__WORK ORDER__:
Every line containing "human" should be copied out. Go through the entries and find them.

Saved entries
* * * *
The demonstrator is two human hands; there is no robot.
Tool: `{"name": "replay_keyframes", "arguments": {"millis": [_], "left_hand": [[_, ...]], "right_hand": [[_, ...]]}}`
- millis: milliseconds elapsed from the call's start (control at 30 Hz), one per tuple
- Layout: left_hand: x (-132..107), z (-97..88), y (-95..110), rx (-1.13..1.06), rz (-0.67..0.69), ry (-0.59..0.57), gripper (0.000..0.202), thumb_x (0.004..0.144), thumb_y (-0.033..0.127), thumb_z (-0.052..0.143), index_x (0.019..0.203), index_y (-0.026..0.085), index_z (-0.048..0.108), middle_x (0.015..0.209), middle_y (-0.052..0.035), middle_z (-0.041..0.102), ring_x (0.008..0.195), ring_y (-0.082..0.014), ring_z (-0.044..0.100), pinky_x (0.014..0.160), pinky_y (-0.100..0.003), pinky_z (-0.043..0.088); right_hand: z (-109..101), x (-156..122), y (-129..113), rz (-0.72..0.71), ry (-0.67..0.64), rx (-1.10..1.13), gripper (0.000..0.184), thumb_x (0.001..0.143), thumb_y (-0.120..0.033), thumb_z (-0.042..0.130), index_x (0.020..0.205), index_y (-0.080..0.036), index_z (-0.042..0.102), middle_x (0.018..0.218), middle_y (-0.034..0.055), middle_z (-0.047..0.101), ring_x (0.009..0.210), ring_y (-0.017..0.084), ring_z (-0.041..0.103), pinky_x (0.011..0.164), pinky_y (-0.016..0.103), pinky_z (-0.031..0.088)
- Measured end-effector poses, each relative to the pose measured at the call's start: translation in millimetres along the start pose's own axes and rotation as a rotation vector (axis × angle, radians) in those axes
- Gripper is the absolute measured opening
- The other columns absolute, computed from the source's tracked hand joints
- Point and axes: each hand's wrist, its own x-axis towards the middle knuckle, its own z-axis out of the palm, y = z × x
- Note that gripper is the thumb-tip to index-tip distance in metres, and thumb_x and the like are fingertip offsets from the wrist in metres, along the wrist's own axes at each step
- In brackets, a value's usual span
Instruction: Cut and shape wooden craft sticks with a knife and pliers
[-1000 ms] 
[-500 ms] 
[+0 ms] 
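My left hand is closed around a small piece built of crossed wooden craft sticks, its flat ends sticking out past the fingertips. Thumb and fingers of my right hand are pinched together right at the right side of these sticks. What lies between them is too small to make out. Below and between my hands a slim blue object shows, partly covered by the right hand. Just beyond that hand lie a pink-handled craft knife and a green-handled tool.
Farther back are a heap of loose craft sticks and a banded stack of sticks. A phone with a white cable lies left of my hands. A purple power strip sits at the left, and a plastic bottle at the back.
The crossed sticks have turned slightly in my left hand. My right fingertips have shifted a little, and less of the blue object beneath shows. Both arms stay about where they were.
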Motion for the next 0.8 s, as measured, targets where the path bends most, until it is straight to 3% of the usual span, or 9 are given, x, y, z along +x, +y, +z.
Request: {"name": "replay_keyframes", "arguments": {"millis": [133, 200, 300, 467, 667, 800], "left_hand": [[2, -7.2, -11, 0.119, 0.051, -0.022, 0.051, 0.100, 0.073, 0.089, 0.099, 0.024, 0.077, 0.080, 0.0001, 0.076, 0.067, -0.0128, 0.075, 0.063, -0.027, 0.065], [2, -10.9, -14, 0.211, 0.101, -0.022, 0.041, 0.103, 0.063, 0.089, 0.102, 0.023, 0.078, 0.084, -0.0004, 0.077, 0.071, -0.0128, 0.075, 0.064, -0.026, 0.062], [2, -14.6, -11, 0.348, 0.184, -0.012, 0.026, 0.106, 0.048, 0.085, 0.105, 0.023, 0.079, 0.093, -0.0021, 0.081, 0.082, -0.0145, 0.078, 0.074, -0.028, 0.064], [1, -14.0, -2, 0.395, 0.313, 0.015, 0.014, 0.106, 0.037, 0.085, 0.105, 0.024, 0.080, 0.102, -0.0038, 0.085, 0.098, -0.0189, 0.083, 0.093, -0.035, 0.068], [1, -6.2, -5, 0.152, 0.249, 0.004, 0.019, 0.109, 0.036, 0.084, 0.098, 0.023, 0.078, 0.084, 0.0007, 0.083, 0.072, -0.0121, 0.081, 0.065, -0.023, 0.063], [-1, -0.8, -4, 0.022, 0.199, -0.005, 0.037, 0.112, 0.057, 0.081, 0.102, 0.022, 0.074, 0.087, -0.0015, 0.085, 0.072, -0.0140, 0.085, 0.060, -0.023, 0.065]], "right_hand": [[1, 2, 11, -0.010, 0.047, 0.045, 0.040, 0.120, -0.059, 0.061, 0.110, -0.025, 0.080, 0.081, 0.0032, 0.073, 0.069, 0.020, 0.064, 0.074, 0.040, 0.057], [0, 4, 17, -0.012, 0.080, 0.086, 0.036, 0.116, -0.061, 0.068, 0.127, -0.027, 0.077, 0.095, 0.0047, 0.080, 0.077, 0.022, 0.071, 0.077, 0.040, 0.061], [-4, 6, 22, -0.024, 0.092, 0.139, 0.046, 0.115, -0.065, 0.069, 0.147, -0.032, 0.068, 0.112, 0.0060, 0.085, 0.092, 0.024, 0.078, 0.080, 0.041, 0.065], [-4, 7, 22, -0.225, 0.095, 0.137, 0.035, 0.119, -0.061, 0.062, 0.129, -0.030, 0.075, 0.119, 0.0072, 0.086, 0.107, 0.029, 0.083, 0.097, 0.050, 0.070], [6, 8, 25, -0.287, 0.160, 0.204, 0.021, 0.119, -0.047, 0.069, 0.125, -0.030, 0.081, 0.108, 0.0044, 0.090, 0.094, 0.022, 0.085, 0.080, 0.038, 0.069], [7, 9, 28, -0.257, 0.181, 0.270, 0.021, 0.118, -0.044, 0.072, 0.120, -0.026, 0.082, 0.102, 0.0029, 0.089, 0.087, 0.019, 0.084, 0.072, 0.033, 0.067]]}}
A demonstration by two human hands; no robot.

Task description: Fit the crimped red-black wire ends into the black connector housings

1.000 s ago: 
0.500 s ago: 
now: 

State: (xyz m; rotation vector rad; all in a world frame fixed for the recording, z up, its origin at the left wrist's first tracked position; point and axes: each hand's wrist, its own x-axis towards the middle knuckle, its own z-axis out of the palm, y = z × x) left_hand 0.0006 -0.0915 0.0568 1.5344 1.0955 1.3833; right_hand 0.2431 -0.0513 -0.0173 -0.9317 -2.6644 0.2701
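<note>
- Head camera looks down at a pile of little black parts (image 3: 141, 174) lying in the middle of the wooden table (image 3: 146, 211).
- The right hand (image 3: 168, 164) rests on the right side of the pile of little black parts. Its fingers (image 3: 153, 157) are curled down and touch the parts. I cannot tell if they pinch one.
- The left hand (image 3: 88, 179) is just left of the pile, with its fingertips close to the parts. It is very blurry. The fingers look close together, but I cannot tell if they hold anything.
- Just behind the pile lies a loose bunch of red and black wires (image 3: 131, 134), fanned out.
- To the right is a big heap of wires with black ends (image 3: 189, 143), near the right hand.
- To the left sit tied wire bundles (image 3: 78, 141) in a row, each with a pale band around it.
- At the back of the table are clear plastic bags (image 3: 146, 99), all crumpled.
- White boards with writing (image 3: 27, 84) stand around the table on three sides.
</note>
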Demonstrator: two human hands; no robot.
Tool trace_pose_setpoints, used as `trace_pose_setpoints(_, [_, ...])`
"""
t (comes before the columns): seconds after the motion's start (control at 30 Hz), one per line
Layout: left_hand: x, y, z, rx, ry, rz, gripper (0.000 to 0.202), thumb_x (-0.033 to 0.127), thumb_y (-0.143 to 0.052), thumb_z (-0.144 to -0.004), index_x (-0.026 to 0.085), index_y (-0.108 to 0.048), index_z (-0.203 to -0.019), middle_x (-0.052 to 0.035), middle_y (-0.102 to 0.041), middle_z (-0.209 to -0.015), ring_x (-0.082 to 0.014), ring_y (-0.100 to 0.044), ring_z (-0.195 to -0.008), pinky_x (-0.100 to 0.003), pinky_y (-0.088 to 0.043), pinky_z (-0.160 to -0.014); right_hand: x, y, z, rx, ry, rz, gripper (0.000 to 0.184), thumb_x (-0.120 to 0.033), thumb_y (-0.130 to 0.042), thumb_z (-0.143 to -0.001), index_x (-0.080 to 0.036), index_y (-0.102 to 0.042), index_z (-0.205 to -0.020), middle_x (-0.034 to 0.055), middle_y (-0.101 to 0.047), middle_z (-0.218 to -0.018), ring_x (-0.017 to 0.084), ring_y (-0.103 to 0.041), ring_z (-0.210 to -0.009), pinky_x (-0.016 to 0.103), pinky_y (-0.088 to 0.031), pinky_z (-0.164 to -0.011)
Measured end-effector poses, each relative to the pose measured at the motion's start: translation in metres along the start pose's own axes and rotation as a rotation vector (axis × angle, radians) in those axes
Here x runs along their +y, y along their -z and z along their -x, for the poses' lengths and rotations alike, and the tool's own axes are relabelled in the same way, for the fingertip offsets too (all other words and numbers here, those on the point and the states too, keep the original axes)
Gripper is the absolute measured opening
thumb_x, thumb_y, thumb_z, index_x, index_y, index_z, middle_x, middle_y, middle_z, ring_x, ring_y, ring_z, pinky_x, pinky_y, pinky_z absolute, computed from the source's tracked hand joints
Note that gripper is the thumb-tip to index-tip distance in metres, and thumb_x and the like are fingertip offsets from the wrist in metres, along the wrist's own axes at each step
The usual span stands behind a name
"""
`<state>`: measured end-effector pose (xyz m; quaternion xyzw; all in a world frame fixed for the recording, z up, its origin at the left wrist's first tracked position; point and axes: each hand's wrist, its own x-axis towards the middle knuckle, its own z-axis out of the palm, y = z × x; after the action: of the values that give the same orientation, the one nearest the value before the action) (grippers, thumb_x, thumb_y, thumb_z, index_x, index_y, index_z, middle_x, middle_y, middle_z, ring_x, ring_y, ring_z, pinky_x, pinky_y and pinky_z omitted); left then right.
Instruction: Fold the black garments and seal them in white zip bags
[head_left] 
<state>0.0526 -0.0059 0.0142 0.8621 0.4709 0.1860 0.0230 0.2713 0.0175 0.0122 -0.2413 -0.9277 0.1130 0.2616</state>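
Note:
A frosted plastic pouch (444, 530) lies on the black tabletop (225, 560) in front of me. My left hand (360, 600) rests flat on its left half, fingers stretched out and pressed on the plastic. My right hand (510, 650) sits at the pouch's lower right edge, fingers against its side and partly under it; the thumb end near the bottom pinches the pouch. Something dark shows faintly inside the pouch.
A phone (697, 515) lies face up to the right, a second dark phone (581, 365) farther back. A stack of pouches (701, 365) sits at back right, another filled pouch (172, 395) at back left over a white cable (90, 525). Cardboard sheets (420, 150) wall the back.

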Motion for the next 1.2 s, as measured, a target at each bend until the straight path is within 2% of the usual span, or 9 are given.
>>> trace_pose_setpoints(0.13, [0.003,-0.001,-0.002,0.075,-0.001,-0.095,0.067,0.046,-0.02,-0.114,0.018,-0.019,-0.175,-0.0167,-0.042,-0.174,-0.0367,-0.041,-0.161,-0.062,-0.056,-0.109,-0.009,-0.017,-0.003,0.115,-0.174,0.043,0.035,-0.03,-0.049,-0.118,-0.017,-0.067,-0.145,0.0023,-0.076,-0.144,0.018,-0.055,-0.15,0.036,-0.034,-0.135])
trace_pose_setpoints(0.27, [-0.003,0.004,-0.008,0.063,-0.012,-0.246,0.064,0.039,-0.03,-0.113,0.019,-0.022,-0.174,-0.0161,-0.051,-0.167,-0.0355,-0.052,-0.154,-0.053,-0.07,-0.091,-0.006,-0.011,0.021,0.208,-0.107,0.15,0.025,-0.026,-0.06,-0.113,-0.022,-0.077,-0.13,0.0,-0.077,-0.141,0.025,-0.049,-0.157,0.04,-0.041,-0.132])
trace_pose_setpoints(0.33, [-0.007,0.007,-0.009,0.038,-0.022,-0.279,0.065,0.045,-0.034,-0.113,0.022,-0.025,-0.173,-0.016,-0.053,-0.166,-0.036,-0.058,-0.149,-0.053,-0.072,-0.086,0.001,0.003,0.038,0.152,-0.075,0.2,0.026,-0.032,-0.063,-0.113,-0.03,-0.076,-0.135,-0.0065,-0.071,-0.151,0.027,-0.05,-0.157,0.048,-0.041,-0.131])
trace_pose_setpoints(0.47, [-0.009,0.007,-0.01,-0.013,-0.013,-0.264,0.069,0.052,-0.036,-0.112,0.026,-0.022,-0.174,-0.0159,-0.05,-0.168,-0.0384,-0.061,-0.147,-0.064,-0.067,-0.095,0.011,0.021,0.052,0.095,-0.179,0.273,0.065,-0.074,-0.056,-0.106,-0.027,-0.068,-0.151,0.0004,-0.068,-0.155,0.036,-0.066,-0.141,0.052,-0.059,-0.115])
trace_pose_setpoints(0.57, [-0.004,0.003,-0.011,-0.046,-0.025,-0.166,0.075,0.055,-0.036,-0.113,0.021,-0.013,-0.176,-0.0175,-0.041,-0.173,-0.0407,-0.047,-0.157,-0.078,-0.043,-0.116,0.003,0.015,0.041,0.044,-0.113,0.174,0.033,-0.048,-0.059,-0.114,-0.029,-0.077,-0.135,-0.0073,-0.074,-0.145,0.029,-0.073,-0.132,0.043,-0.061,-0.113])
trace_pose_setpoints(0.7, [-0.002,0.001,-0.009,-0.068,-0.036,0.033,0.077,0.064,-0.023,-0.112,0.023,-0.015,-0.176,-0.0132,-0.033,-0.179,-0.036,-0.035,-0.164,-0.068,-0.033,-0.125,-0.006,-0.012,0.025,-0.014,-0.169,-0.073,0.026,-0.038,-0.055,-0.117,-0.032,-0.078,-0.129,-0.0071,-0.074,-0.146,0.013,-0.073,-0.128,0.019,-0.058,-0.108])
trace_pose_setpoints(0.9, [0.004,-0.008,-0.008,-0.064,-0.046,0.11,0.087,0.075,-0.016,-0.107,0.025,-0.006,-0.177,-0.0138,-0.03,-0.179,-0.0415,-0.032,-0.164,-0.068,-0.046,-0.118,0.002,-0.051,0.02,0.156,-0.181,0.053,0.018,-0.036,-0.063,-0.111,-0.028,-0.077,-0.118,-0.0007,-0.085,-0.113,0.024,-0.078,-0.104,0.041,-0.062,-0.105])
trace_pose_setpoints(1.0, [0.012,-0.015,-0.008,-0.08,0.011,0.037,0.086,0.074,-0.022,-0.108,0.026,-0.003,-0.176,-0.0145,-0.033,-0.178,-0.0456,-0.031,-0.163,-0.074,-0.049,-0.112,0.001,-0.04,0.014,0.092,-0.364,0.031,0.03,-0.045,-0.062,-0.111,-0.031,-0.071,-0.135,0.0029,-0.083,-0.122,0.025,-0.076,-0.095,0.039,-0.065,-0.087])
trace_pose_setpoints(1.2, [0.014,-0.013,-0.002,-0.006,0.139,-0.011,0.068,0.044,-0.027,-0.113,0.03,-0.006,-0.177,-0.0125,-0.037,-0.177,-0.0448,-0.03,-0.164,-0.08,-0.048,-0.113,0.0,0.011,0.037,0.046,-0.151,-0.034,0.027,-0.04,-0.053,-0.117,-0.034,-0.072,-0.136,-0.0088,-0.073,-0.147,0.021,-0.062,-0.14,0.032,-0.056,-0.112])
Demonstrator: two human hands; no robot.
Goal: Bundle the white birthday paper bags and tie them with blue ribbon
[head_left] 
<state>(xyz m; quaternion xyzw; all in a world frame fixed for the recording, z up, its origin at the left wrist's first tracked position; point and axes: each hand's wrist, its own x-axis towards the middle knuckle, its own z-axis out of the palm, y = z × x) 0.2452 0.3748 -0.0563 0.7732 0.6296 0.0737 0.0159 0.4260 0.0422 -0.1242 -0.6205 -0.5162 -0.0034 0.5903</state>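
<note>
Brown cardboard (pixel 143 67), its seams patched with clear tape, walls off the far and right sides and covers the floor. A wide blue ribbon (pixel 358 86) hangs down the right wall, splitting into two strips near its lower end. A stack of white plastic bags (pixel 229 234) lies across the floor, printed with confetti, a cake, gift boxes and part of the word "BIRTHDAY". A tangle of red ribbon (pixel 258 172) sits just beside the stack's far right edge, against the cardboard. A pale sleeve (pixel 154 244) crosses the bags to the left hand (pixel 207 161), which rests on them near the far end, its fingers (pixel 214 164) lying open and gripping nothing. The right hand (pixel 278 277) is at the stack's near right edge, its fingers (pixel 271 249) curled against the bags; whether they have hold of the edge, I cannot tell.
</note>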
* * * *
__RESULT OF THIS TASK__:
The demonstrator is two human hands; there is no robot.
A demonstration by two human hands; no robot.
Demonstrator: two human hands; no robot.
Demonstrator: two human hands; no robot.

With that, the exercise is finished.